Canadians with Fabry disease — many of whom have no access to drug therapy — will finally be able to obtain two staggeringly expensive medications under a new government deal.
Fabry patients will learn today that they must enroll in a research study to receive medicine to treat the rare disorder, which is caused by a faulty gene.
"Federal and provincial governments and two drug developers are about to enter into a three-year funding agreement to support an independent post-market study of enzyme replacement therapies for Fabry disease," said a draft patient fact sheet from the federal and provincial governments dated May 11 and obtained by The Globe and Mail.
"The purpose of this project is to contribute to a better understanding of this rare disease and the effectiveness of the enzyme replacement therapies that the two drug companies have developed to treat it."
An estimated 5,000 people worldwide, including more than 200 people in Canada, have Fabry disease, which primarily afflicts men. Those who inherit the abnormal gene cannot produce enough of a particular fat-eating enzyme. They typically experience pain, difficulty sweating and skin rashes.
In the latter stages of the disease, patients have strokes, heart failure and kidney failure. The life expectancy of untreated men is 60, said Dr. Michael West, who runs an adult Fabry clinic at the QEII Health Sciences Centre in Halifax. Women with the disease experience mild to moderate symptoms.
Although Health Canada has licensed two drugs to treat the condition — Fabrazyme and Replagal — provinces have struggled to pay for them.
It costs $275,000 to treat the average patient for a year with Fabrazyme. The drug has been approved for funding in 40 countries, where it is covered by governments or private insurance plans, said Susanne Courtney, spokeswoman for Genzyme Canada Inc., the company that markets the drug.
The Canadian Expert Drug Advisory Committee, a national advisory body that studies the cost-effectiveness of orally ingested drugs and makes recommendations to provincial government drug plans as part of the Common Drug Review, did not recommend either medication be funded, largely because it did not find them cost-effective.

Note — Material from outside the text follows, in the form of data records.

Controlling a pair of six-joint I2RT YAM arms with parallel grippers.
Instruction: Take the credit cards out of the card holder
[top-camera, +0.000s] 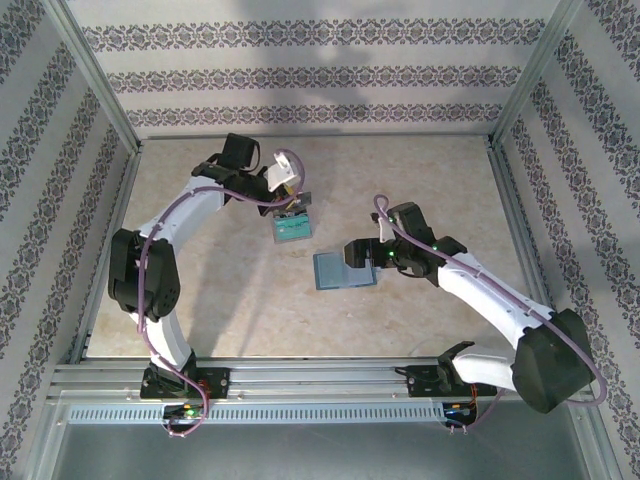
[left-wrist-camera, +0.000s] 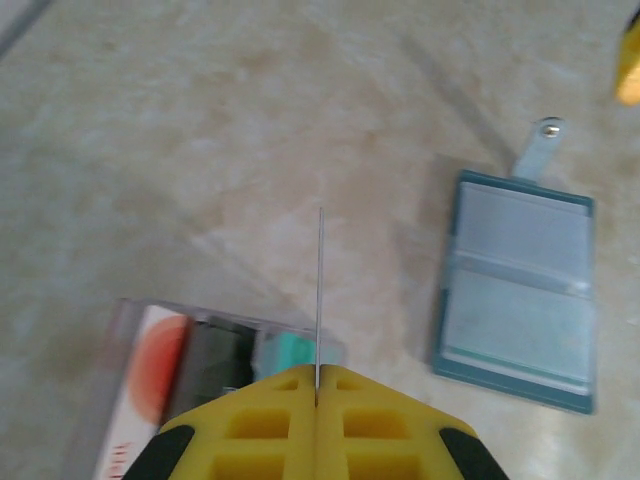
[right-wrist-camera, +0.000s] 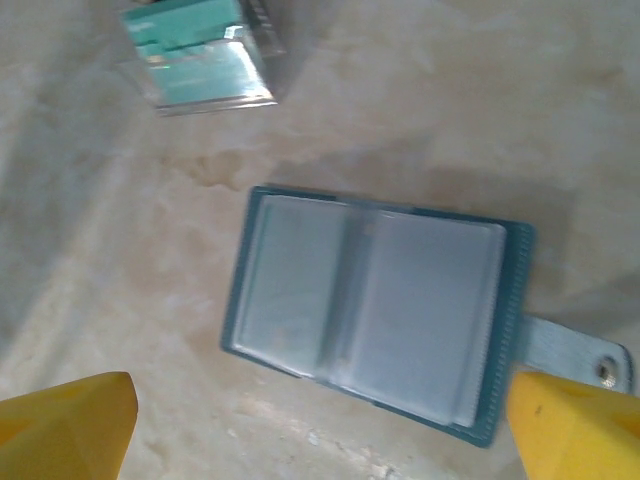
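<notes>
Left gripper (left-wrist-camera: 318, 372) nearest lens: clamped fully closed on thin sheet (left-wrist-camera: 320, 290), seen edge-on. Credit cards (left-wrist-camera: 200, 360) grouped under it in clear sleeve; three counted: red-white, black, teal. One card holder (right-wrist-camera: 370, 315) laid open flat on bench (top-camera: 240, 310) nearby, apart from cards, pockets exposed, apparently empty. Right gripper (right-wrist-camera: 320, 420) spread wide over holder, nothing held.
</notes>
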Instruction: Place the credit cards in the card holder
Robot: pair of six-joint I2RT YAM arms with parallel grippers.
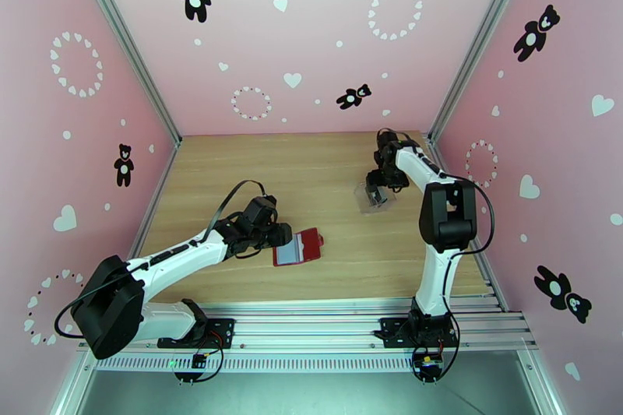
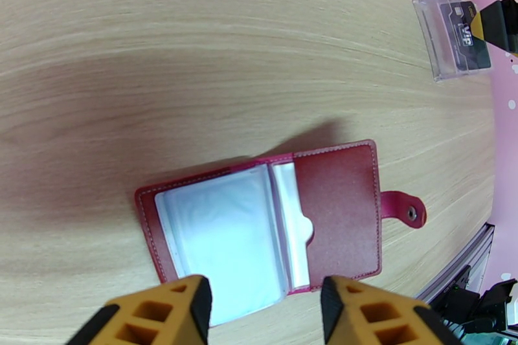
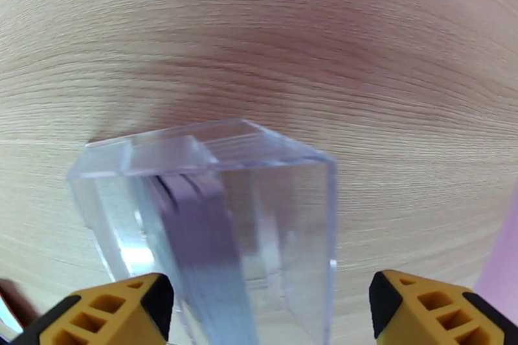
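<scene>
The red card holder (image 1: 299, 247) (image 2: 337, 210) lies open and flat on the wooden table, its clear sleeves up and its snap tab (image 2: 405, 208) to the right. My left gripper (image 1: 279, 237) (image 2: 265, 311) hovers at the holder's near edge with its jaws apart and nothing between them. The dark credit cards (image 3: 194, 230) (image 2: 463, 35) stand on edge inside a clear plastic box (image 3: 285, 210) (image 1: 374, 198). My right gripper (image 1: 379, 192) (image 3: 272, 314) is directly over that box, open wide, with its yellow fingers (image 3: 421, 307) on either side of the box.
Pink walls with bear and heart stickers close in the table (image 1: 311, 175) on three sides. A metal rail (image 1: 311, 315) runs along the near edge by the arm bases. The box stands close to the right wall.
</scene>
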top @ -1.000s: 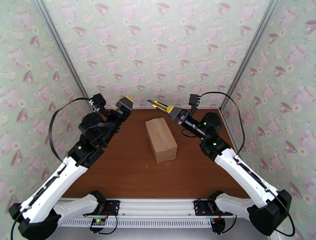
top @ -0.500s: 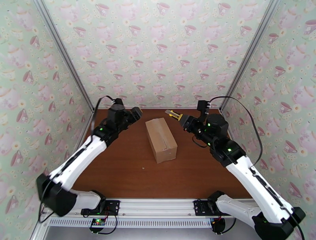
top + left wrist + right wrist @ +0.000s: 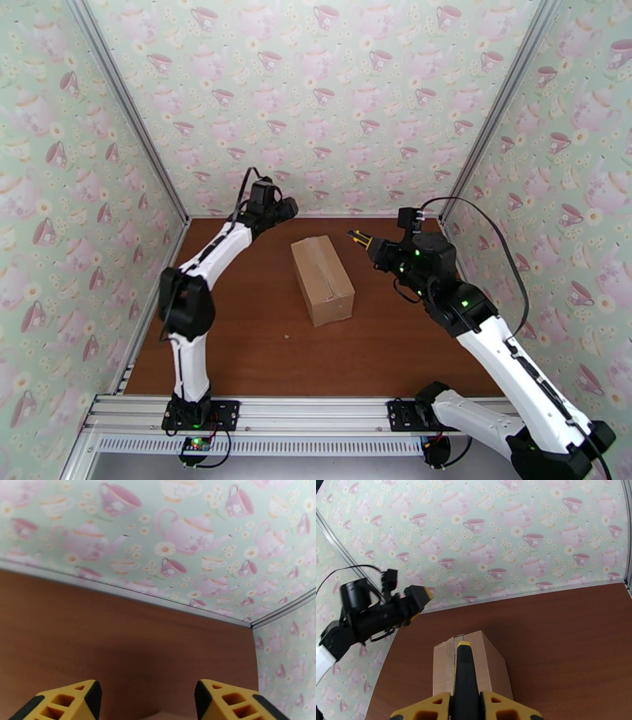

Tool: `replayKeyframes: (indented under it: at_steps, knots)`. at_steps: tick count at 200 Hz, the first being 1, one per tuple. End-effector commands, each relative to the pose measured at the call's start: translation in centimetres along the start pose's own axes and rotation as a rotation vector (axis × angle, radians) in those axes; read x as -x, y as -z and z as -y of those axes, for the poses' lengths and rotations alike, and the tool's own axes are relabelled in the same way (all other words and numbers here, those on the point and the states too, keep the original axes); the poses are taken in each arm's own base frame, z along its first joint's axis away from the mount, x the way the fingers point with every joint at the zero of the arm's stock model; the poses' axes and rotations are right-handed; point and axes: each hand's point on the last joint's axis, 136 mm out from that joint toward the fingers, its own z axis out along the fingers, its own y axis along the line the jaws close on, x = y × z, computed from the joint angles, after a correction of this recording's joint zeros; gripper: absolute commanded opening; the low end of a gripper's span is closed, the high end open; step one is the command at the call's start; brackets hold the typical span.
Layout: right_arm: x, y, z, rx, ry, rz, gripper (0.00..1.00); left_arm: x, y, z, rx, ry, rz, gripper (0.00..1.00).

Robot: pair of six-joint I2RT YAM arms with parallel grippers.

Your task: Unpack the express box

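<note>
The express box (image 3: 321,279) is a plain brown carton, flaps closed, lying on the wooden table (image 3: 237,347) near its middle. My left gripper (image 3: 286,209) hovers open near the back wall, beyond the box's far left corner; its yellow fingers (image 3: 71,701) stand apart with nothing between them. My right gripper (image 3: 371,243) is to the right of the box's far end, shut on a black and yellow utility knife (image 3: 357,236). In the right wrist view the knife (image 3: 464,673) points over the box (image 3: 491,669) toward its taped seam, and my right gripper (image 3: 466,703) clamps its handle.
Teacup-patterned walls (image 3: 332,103) close in the table at the back and both sides, with metal posts (image 3: 490,118) in the back corners. The left arm (image 3: 367,618) stretches along the left side. Bare tabletop lies in front of the box.
The left arm stretched out from the near left toward the back wall, its jaws narrowing a little. The right gripper drew back right and dropped lower with the knife.
</note>
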Motion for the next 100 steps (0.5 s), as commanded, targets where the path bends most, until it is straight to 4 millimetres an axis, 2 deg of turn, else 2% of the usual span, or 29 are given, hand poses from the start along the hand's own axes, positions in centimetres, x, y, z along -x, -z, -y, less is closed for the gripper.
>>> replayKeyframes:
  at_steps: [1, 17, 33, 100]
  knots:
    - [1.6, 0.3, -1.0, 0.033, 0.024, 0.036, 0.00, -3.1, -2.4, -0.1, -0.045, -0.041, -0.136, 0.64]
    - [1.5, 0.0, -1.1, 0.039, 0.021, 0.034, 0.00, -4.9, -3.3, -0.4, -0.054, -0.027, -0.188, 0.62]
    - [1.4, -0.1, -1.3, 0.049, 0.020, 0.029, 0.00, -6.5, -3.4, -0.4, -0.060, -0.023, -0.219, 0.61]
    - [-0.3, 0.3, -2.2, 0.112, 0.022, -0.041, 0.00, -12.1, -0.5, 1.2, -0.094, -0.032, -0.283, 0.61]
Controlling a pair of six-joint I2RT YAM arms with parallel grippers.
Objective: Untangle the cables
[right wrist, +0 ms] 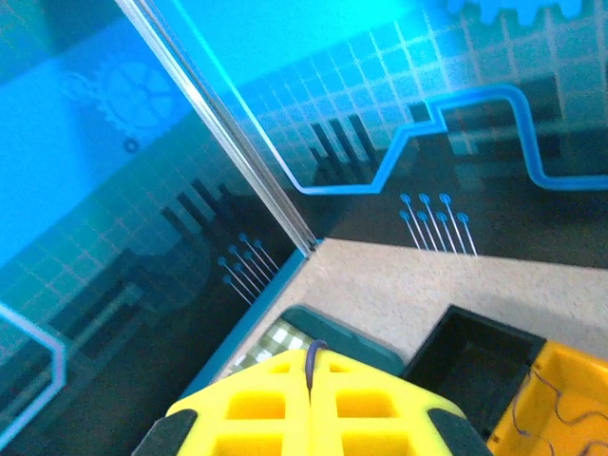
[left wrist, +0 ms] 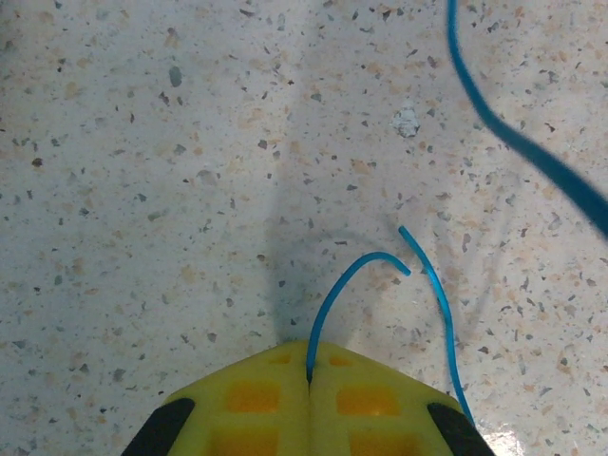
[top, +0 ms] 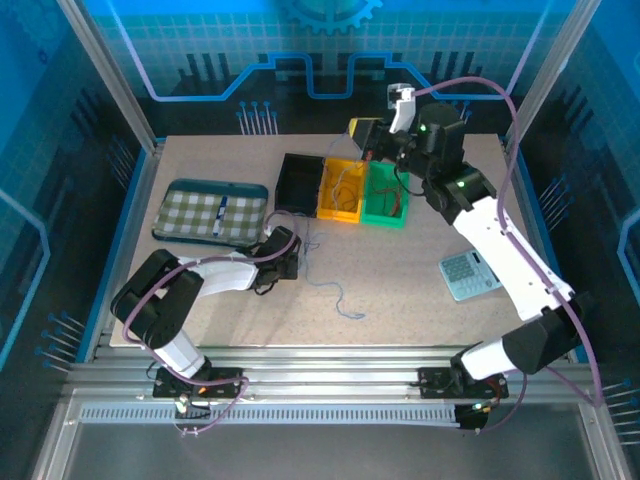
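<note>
L claw (left wrist: 309, 359) grips blue cable (left wrist: 366, 256) — wrist-cam.

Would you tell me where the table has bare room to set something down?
Widest bare patch: table between the green bin, the calculator and the blue cable. A smaller strip lies between the checked tray and the far edge. Crowded: around the left hand, and at the black bin and yellow bin, where the right hand holds a dark cable.

Blue cable (left wrist: 518, 142), dark cable (right wrist: 313, 355), yellow left claw (left wrist: 309, 359), yellow right claw (right wrist: 310, 372), speckled table (left wrist: 142, 190)
</note>
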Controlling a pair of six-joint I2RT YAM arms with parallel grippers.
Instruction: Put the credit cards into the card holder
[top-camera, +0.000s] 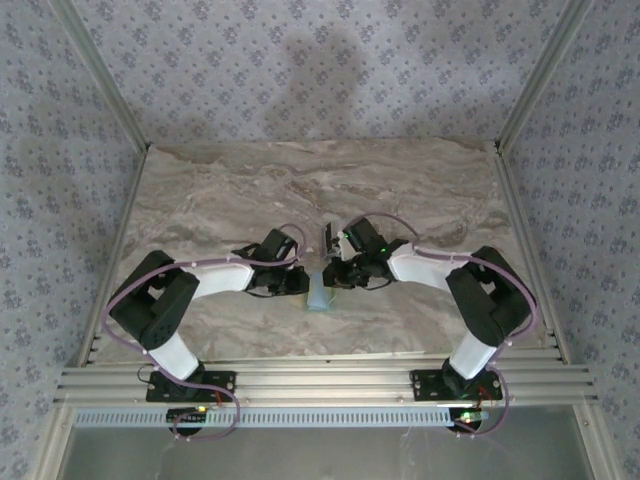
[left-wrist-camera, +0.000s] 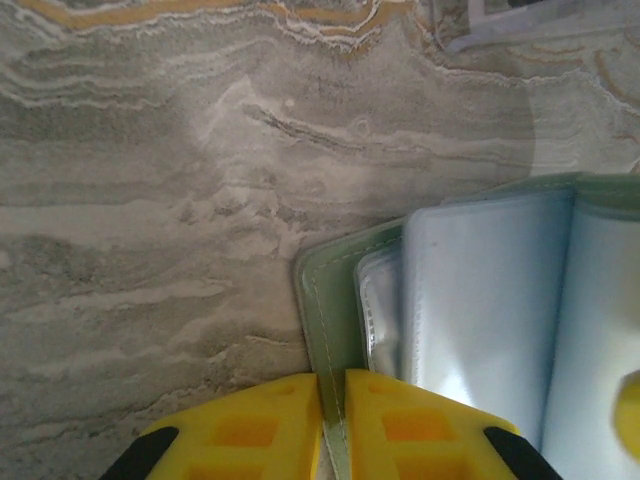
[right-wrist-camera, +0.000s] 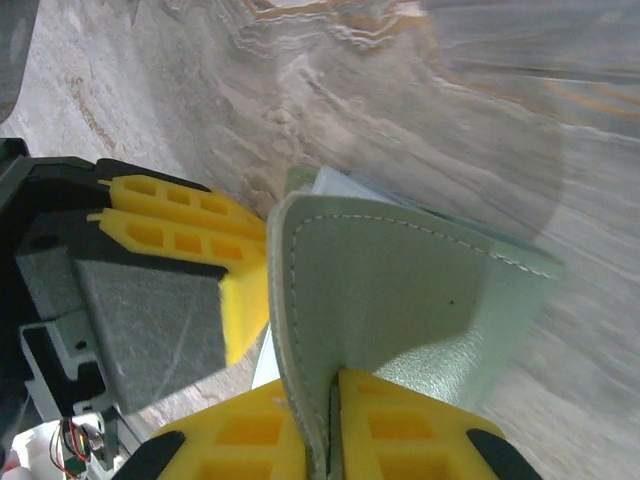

The committee described Replagal as typically costing $239,200 for a year's supply before pharmacy markup.Under the new government deal, patients would be able to get treatment so long as they become part of a research protocol, Durhane Wong-Rieger, president of the Canadian Organization for Rare Disorders, confirmed yesterday. However, she refused to divulge any details of that protocol, citing a confidentiality agreement.
However, the fact sheet — to be presented to patients at a Canadian Fabry Association conference in Halifax today — said the Canadian Institute for Health Research, a federal government agency, and the Fonds de la recherche en santé du Québec will oversee the study.
All patients in Canada are eligible for enrolment; those who meet the criteria will get the drug. No start date was given.
The federal and provincial governments are expected to announce the agreement, with funding details, as early as next week.
A spokesperson for federal Health Minister Tony Clement's office could not be reached yesterday.
Despite intense lobbying by patients, coverage is spotty in much of Canada.
The treatment is generally available in Alberta; in British Columbia it is funded through hospitals. In Ontario, some patients obtain it through a compassionate access program run by drug companies. While Ms. Wong-Rieger said she is pleased Fabry patients will get treatment, what is really required is a national orphan drug plan.
"I think the biggest thing that bothers me is that this country has not acknowledged that a public health system does not fund life-saving treatment for people with rare disorders, unlike the United Kingdom," Ms. Wong-Rieger said in a telephone interview yesterday. "Probably, we're the very worst developed country in the world to have a rare disease."
The European Union, the United States, Japan and Australia have orphan-drug policies. While the U.S. policy doesn't necessarily provide drugs, it has provided incentives to pharmaceutical companies to find treatments.
In a telephone interview from Halifax yesterday, Dr. West, who treats 60 patients with Fabry disease, said he hopes the drugs will halt or slow the disease.
He said he couldn't divulge details of the agreement, except to say that he was "extremely pleased."
"Patients have been waiting for over a year for this. I'm thrilled it's going to happen and in some ways, I can't believe it's going to happen."